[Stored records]
Segment Open

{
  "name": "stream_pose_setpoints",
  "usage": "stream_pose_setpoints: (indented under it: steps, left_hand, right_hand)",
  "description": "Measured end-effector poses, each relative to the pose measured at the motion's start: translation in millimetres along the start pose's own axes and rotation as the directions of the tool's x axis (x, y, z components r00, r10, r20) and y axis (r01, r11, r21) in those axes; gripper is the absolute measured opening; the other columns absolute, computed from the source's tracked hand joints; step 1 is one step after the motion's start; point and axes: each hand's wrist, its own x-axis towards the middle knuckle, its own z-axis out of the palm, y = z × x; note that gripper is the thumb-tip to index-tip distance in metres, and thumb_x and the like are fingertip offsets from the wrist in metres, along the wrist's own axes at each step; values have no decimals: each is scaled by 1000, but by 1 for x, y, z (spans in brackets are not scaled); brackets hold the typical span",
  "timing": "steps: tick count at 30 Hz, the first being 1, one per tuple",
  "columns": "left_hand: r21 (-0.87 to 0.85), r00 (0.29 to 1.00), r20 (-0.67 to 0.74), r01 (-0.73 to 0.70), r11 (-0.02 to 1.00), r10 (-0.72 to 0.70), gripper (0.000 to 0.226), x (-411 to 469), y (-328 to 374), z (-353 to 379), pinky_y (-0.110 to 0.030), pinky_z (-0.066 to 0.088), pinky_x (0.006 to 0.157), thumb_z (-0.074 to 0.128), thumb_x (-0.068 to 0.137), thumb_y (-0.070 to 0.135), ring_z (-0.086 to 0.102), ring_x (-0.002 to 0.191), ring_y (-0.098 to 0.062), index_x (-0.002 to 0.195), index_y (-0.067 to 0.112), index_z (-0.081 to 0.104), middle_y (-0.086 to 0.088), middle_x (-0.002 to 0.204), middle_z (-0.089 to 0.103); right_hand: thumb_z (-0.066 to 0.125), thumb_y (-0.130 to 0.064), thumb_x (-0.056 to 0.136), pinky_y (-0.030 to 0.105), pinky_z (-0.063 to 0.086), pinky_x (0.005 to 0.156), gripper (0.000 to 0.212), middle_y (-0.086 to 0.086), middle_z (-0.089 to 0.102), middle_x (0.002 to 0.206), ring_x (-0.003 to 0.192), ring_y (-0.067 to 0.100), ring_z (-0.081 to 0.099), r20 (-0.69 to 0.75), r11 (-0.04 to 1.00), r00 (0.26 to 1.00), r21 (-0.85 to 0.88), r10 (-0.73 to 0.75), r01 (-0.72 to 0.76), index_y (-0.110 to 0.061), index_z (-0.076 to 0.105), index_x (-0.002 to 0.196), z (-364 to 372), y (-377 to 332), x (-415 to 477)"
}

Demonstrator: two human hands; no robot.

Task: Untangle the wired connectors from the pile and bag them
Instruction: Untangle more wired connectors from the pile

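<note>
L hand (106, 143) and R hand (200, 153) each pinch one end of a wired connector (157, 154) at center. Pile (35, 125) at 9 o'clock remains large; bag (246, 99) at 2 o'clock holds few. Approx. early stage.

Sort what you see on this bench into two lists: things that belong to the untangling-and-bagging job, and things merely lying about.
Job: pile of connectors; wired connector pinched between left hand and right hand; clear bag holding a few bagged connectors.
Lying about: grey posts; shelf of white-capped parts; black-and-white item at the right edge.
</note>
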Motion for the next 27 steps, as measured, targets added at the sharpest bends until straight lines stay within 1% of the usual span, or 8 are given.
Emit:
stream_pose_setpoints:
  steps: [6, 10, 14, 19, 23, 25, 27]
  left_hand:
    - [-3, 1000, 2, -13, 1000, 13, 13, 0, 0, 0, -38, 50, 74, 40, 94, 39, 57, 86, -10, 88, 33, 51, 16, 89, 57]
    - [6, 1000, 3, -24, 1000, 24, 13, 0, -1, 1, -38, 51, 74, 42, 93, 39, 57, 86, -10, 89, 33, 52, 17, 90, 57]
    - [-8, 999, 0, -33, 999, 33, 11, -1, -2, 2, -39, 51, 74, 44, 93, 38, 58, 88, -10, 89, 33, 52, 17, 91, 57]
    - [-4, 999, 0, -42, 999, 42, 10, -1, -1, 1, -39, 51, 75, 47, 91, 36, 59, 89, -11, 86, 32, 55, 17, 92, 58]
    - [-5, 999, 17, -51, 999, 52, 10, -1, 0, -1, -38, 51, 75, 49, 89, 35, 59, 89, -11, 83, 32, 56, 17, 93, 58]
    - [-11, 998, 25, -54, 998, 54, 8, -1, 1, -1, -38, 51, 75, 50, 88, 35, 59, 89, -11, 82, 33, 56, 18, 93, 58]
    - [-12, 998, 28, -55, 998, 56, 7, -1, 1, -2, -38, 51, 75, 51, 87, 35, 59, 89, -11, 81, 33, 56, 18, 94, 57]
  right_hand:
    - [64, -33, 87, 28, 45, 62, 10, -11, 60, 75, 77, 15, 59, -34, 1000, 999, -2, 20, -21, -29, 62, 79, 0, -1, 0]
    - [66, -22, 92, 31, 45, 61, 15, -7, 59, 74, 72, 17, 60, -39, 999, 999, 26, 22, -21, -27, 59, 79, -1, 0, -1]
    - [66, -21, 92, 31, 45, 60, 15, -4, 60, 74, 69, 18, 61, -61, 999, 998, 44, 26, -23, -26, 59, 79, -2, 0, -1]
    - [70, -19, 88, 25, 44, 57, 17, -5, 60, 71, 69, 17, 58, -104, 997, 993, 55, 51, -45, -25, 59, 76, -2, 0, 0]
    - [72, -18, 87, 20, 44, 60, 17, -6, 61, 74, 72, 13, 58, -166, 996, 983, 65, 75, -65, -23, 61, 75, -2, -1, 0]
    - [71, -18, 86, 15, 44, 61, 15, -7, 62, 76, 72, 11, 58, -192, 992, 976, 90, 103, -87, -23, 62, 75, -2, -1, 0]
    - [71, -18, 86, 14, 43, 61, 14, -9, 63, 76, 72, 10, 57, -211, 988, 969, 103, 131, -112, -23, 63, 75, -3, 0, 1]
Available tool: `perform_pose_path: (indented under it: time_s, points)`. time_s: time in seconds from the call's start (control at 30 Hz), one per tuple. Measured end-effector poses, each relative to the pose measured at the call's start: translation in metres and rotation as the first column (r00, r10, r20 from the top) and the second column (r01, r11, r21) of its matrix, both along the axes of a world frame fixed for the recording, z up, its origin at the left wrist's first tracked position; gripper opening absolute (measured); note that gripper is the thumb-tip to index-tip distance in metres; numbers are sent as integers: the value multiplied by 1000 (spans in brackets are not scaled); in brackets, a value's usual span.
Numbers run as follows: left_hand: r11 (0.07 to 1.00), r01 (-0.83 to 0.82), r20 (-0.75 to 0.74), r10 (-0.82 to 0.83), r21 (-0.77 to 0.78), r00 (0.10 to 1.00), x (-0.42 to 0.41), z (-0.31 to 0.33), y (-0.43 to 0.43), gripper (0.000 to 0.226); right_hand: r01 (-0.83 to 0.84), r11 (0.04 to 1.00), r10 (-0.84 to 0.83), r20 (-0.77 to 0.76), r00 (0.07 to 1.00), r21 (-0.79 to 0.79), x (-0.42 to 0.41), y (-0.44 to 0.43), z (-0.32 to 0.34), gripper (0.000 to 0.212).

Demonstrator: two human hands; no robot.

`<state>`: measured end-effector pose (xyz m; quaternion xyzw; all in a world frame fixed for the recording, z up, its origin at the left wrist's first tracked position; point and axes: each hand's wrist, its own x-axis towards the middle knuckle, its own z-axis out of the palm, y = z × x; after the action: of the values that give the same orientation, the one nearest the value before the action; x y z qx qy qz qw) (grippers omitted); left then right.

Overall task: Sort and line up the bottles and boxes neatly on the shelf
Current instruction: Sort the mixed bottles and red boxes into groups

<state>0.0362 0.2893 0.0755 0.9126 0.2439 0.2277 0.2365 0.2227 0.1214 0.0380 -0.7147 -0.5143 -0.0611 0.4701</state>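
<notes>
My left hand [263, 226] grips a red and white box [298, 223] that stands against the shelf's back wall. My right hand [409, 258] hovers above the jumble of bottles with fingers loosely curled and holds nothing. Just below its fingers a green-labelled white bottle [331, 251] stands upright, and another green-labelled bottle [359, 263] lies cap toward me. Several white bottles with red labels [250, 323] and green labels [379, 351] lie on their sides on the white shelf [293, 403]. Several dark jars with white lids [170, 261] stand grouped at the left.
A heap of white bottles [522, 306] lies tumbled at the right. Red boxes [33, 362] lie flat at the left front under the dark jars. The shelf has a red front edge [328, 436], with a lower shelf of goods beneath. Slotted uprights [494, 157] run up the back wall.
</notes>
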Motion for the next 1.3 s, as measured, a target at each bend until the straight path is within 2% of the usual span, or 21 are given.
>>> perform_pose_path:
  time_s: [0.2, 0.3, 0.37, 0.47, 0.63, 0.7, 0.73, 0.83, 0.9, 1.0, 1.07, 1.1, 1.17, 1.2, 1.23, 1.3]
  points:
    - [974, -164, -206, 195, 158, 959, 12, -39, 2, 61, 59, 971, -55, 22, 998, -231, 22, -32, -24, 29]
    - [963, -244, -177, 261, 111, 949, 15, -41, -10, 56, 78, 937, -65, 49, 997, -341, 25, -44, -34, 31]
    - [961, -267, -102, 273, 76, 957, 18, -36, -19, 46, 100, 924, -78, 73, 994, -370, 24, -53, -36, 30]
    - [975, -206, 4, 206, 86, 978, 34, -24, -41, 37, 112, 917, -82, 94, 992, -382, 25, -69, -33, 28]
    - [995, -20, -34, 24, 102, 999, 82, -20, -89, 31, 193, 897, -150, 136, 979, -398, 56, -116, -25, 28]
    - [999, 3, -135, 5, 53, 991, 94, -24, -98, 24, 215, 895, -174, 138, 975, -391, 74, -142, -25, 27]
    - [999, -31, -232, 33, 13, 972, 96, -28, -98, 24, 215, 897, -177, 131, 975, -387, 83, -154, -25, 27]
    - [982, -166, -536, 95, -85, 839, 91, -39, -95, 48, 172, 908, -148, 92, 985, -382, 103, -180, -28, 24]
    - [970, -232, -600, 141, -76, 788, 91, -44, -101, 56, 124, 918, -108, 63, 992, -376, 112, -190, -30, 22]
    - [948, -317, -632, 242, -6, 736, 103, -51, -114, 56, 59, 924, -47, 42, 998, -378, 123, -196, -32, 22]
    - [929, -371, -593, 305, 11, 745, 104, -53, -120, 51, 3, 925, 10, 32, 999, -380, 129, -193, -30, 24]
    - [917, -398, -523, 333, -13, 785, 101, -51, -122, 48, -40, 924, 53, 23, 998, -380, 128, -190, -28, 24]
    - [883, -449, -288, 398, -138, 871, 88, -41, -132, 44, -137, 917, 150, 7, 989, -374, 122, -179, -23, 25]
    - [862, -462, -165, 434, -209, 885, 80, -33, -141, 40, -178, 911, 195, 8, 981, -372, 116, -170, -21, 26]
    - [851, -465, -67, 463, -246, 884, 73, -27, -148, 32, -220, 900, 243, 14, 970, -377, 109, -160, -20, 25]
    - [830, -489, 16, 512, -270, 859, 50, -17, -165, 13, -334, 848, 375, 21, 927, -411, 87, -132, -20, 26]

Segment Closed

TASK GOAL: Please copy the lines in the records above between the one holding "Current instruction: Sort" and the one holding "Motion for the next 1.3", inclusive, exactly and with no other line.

RESPONSE:
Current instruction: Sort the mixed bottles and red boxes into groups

<state>0.0362 0.2893 0.0755 0.9126 0.2439 0.2277 0.2365 0.2227 0.1214 0.0380 -0.7147 -0.5143 -0.0611 0.4701</state>
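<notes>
My left hand [263, 226] grips a red and white box [298, 223] that stands against the shelf's back wall. My right hand [409, 258] hovers above the jumble of bottles with fingers loosely curled and holds nothing. Just below its fingers a green-labelled white bottle [331, 251] stands upright, and another green-labelled bottle [359, 263] lies cap toward me. Several white bottles with red labels [250, 323] and green labels [379, 351] lie on their sides on the white shelf [293, 403]. Several dark jars with white lids [170, 261] stand grouped at the left.
A heap of white bottles [522, 306] lies tumbled at the right. Red boxes [33, 362] lie flat at the left front under the dark jars. The shelf has a red front edge [328, 436], with a lower shelf of goods beneath. Slotted uprights [494, 157] run up the back wall.
</notes>
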Motion for the next 1.3 s, as measured, a target at each bend until the straight path is within 2% of the usual span, or 21 are given.

The exercise has been answered, and the work is done.